Scientists say they’ve created a device that allows electricity to be generated from the shadows thanks to different illumination angles.
The shadow-effect energy generator (SEG), developed in Singapore, makes use of the contrast in illumination between lit and shadowed areas to generate electricity.
The low-cost flexible device, which powered a watch in experiments, even gives an advantage over commercially available solar cells by operating in dark areas.
A wearable SEG could make use of ambient light to potentially improve the versatility of devices such as smartphones and smartwatches.
The device also has the added bonus as a self-powered sensor for monitoring moving objects by tracking the movement of shadows.
The researchers have said the concept of harvesting energy in the presence of shadows is ‘unprecedented’.
The SEG generator uses the contrast in illumination between the lit and shadowed areas to generate electricity
‘Shadows are omnipresent, and we often take them for granted,’ said assistant professor Tan Swee Ching at the Department of Materials Science and Engineering, the National University of Singapore (NUS).
‘In conventional photovoltaic or optoelectronic applications where a steady source of light is used to power devices, the presence of shadows is undesirable, since it degrades the performance of devices.
‘In this work, we capitalised on the illumination contrast caused by shadows as an indirect source of power.
‘The contrast in illumination induces a voltage difference between the shadow and illuminated sections, resulting in an electric current.’
The SEG comprises a set of cells – each a 15-nanometre-thin film of gold deposited on a silicon wafer – arranged on a flexible and transparent plastic film.

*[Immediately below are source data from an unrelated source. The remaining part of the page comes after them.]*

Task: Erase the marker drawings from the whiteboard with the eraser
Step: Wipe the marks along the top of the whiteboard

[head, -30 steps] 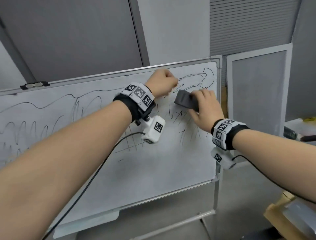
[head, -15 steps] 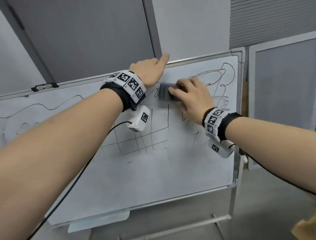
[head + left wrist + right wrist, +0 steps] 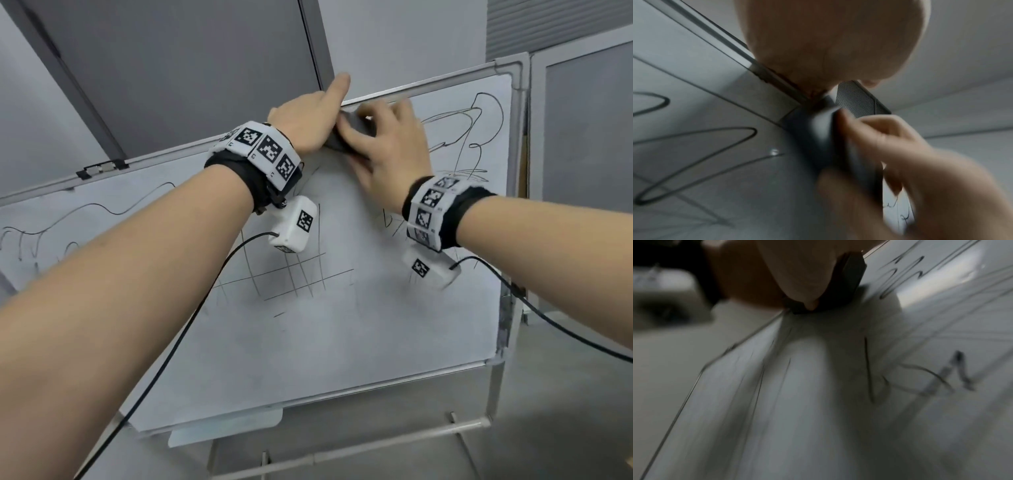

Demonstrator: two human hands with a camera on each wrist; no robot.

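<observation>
The whiteboard (image 3: pixel 342 342) stands tilted on its stand. Marker drawings cover it: a grid (image 3: pixel 291 277), loops (image 3: pixel 479 130) at the top right, a wavy line (image 3: pixel 102 209) at the left. My right hand (image 3: pixel 387 144) grips the dark grey eraser (image 3: pixel 346 135) and presses it on the board just under the top frame. In the left wrist view the eraser (image 3: pixel 818 138) lies flat on the board with my right fingers (image 3: pixel 890 142) round it. My left hand (image 3: pixel 308 116) holds the top frame beside the eraser, thumb up, its other fingers hidden.
A pale tray (image 3: pixel 226 428) hangs under the board's bottom edge, above a stand bar (image 3: pixel 394 452). A grey framed panel (image 3: pixel 582 137) stands close to the right of the board. Wrist-camera cables (image 3: pixel 191 325) hang across the board's front. A clip (image 3: pixel 102 169) sits on the top frame.
My right hand has slid the eraser up and left to the top frame, against my left hand. The left hand has gone from a fist on the board to holding the top edge.
</observation>
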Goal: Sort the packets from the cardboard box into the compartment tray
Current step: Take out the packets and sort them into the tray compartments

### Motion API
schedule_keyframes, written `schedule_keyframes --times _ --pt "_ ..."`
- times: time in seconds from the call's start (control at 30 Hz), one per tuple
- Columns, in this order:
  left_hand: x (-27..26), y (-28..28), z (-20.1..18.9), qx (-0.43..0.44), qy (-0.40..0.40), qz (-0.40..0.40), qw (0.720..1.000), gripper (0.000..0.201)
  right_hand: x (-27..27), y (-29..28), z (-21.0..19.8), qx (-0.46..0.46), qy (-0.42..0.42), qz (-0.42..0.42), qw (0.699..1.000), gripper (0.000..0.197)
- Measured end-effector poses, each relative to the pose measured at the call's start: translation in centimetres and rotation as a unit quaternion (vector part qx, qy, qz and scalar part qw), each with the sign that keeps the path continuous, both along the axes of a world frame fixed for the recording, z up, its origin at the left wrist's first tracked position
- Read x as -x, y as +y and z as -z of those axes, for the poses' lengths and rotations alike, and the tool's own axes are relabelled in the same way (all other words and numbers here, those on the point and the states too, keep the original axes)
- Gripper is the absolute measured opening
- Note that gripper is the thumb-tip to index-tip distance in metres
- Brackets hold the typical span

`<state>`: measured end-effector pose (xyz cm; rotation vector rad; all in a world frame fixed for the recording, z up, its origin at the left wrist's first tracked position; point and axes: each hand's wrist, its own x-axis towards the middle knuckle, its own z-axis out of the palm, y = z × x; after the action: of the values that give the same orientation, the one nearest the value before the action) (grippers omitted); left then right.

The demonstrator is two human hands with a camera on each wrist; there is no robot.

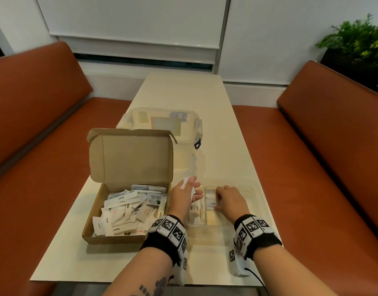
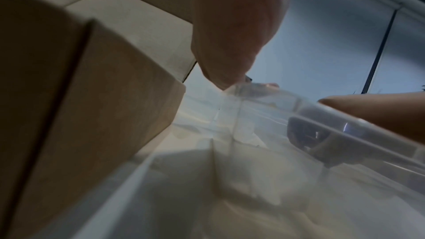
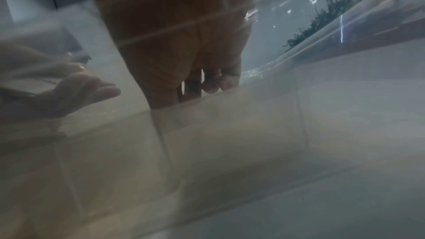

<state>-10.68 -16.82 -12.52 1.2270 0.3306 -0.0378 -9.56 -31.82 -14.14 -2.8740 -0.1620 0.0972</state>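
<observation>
Cream table (image 1: 183, 99), cardboard box (image 1: 128, 210), "Sugar", "Stevia" packets (image 1: 156, 197)

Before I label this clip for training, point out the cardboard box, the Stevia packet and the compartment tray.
cardboard box (image 1: 131, 159): head view, inside of the raised lid.
Stevia packet (image 1: 156, 197): head view, printed face.
compartment tray (image 1: 261, 196): head view, clear right wall.

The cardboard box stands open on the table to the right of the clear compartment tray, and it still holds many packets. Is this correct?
Not quite. In the head view the cardboard box stands to the left of the clear compartment tray, not to the right. The rest holds: the box is open on the table, and many packets still lie in it.
</observation>
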Motion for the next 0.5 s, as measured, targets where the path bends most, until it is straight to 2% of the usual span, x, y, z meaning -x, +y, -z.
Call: schedule_keyframes --times 0.13,0.23,0.33,0.4,0.5 --pt "0.0 0.2 0.0 0.046 0.021 -0.007 0.999 0.011 0.1 0.2 -0.6 -0.046 0.004 0.010 0.999 0.017" --pt "0.0 0.5 -0.1 0.070 0.022 0.000 0.997 0.011 0.3 0.8 -2.0 -0.170 -0.028 0.025 0.985 0.021" --pt "-0.1 0.7 -0.1 0.023 0.025 0.025 0.999 0.016 0.6 2.0 -3.6 -0.303 -0.033 0.004 0.952 0.019" --pt "-0.1 0.7 -0.2 0.001 0.027 0.052 0.998 0.023 0.8 2.7 -4.2 -0.321 -0.029 -0.023 0.946 0.023" --pt "-0.1 0.6 -0.9 0.044 0.037 0.098 0.994 0.041 0.6 3.1 -4.5 -0.322 -0.022 -0.024 0.946 0.037"
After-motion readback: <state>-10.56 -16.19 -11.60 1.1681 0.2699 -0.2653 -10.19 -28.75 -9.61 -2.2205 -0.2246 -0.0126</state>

Artist’s illustration shows a 3D image of the SEG cell, with a scanning electron microscope image in cross view (b). The SEG comprises a set of SEG cells arranged on a flexible and transparent plastic film. Each SEG cell is a 15nm film of gold deposited on a silicon wafer
The team conducted experiments to test the performance of the SEG, which uses illumination angles to excite electrons and generate a current.
Based on the lab trials, the team’s four-cell SEG was twice as efficient when compared with commercial silicon solar cells, under the effect of shifting shadows.
When the whole SEG cell was under illumination or in shadow, the amount of electricity generated was very low or none at all, but when part of the SEG cell was illuminated, a sizeable electrical output was detected.
‘We also found that the optimum surface area for electricity generation is when half of the SEG cell is illuminated and the other half in shadow, as this gives enough area for charge generation and collection respectively,’ said co-author of the study Professor Andrew Wee at NUS.
The SEG performs 200 per cent better than that of commercial silicon solar cells under the effects of shadows, the team said.
In experiments, the device generated 1.5 volts, which was enough to power an electronic watch.
In addition, the team also showed that the SEG can serve as a self-powered sensor for monitoring moving objects.
While commercially available solar cells can perform this role in an outdoor environment, their energy harvesting efficiency drops significantly under indoor conditions where shadows are persistent
When an object passes by the SEG, it casts an intermittent shadow on the device and triggers the sensor to record the presence and movement of the object.
Wearable power sources, such as solar cells, can boost the power of smart devices on the go and make them last for longer.
However, normal solar cells need a constant stream of sunshine to operate and are hampered by dim light – or no light at all.
In contrast, the SEG ‘scavenges’ the illumination contrast that arises on the device from shadows, and generates a direct current.
On a bigger scale, aside from wearable devices, the SEG technology could potentially be developed to make solar cells generate more power for a country’s energy supply when shadows fall.
In the next phase of research, the team will experiment with other materials, besides gold, to reduce the cost of the SEG, even though it can be fabricated at a lower cost compared to commercial silicon solar cells.
The costs of components used to make the SEG are around $30 to $50, compared with the hundreds of dollars used to make commercial solar panels per square metre.
The NUS researchers are also looking at developing self-powered sensors and SEGs that attach to clothing to harvest energy during normal daily activities.
Another area of research is the development of low-cost SEG panels for the generation of energy from indoor lighting.
The research was published in Energy & Environmental Science.
WHAT IS SOLAR POWER?
Solar panels convert energy from the sun into electrical power (stock image)
Solar power is the conversion of energy from sunlight into electricity.
Two methods for generating solar power exist.
Photovoltaics — the kind of solar panel you might see built into a calculator — are capable of directly converting light into electrical power.
In concentrated solar power systems, however, mirrors or lenses are first used to collect the sunlight that falls on a large area and focus it — creating heat that can be used to drive a steam turbine and generate electricity.
The productivity of solar panels is dependant on the sunlight they receive in a given location — a factor which is dependant on both latitude and climate.
Optimum locations for solar farms include the arid tropics and subtropics, with deserts lying at such low latitudes often being cloudless and getting around 10 hours of sunlight each day.
According to NASA, the eastern part of the Sahara — the Libyan Desert — is the sunniest place on the Earth.
Solar power accounted for 1.7 per cent of the world’s electricity production in 2017, and has been growing at a rate of 35 per cent each year.